WORK ITEM >>
Reproduce exactly the first line of the material below and every line after it, ending with the line that contains "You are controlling". No pictures should be copied.

*** Opening MATERIAL PROVIDED ***

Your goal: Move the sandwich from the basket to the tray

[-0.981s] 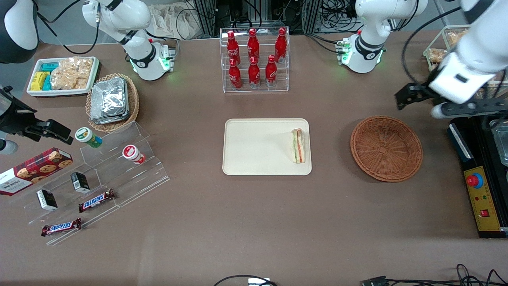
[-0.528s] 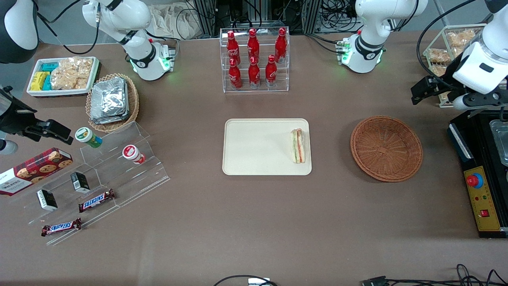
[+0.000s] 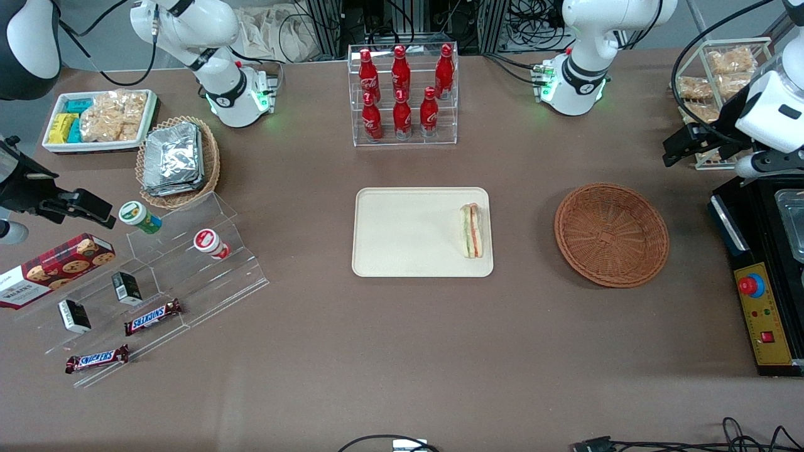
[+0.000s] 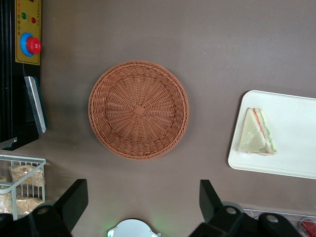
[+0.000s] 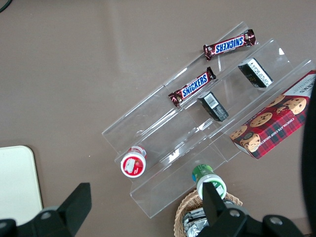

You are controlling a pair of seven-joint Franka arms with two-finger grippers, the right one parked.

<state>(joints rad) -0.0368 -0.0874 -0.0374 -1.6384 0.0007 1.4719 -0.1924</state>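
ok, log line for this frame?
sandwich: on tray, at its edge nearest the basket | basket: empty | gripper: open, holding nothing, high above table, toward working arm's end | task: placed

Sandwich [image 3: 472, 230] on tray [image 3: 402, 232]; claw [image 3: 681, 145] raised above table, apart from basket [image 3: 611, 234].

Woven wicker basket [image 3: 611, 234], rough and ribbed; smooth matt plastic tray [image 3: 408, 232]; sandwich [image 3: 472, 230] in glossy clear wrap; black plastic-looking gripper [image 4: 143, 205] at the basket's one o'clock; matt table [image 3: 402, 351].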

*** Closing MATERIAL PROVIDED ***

RESULT FOR THIS EXERCISE >>
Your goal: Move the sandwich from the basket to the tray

[-0.981s] 
[-0.528s] 
[+0.000s] 
[+0.000s] 
[+0.000s] 

You are controlling a pair of seven-joint Franka arms with two-finger grippers, the right one parked.

Work on this exercise is complete.